Although nonprofits, the closest comparison in the US are the way credit Unions are regulated and operate in practice. Of course, as the governments cuts medical spending of sécurité social in the form of déremboursement over the last decades, complémentaire santé costs are soaring in proportion😬 (so cuts translate to costs offloading from the private to the public sector).

So in practice some the said nonprofits are subsidaries owned by for profit insurance companies that insure things like cars and homes which you subscribe to in the same office.

Last edited 2 months ago by +888
Doug78
Doug78
2 months ago
Reply to  +888

But hospitals under “Cliniques privées” can be for profit and more and more often you are pushed towards them because of capacity restraints of public hospitals makes getting appointments difficult.

jackula
jackula
2 months ago
Reply to  Mike Shedlock

The US medical system was primarily as well until the late 1960’s early 1970’s.

+888
+888
2 months ago
Reply to  jackula

I never read anywhere that the federal law required it anytime.

whirlaway
whirlaway
2 months ago
Reply to  Mike Shedlock

Countries like Germany, France, Japan, Switzerland, Belgium, and the Netherlands which use variations of the Bismarck model, that originated in Germany.

bmcc
bmcc
2 months ago
Reply to  whirlaway

bingo. bismarck invented SS and medicare. and also stripped thinking in schools and made them vocational training. makes for workaholic nit wits. why hitler so easily bamboozled the germans.we copied the school model

Jeff Kassel
Jeff Kassel
2 months ago

Much of the US economy is fairly weak without much growth. AI DATA centers and chips from NVIDIA are driving growth. Without that we’re looking at .2% growth last quarter. So it’s hard to say what the FED will do….and when Trump starts appointing new FED members, rates will drop. He got massive rate drops in 2020 as the Trump economy cratered due to a 30% unemployment rate when much of the American economy shut down because of COVID, which was pretty serious. Over 1 million excess deaths….especially the elderly. COVID was killing a lot of vulnerable people. Now we’ve had no real recession since 2009, so we’re due. And the CPI, even the PCE, is not a reliable measure of inflation. Government has corrupted the numbers because of the way they count and weigh things. Rent, Real Estate taxes, insurance costs, car prices, house prices, food prices….That’s what drives much of the inflation now. We haven’t had a strong economy in many years…and the last real recession was from 2007 to 2009. I don’t count 2020-2021 because that was self-inflicted with inflation jacked up by zero interest rates & $6 trillion in new money for a year or two.

Christoball
Christoball
2 months ago
Reply to  Jeff Kassel

The start of the baby boom coincided with a massive excess births of over 1 million in 1945. Nobody has yet figured out how this could have possibly happened, but it did….and loving it.
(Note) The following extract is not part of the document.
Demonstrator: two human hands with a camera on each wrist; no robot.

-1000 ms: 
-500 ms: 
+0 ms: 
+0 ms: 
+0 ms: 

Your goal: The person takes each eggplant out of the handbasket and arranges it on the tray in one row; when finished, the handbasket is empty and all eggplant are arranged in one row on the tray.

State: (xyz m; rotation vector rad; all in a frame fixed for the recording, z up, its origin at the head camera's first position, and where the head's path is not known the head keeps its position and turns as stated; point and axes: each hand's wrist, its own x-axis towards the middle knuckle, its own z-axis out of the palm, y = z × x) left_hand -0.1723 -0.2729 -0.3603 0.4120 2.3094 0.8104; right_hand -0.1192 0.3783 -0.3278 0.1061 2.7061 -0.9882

2020 coincided with over 1 million excess people aging out and reaching the mortal limites of average life expectancy.

US deaths per year have been pretty consistently high since 2020 as excess births began over 81 years ago.

These excess death numbers will continue to be high until the bottle of pharmaceuticals is pryed from the cold dead fingers of the last living boomer.

Baby boomers are no longer babies, they are now geriatric boomers.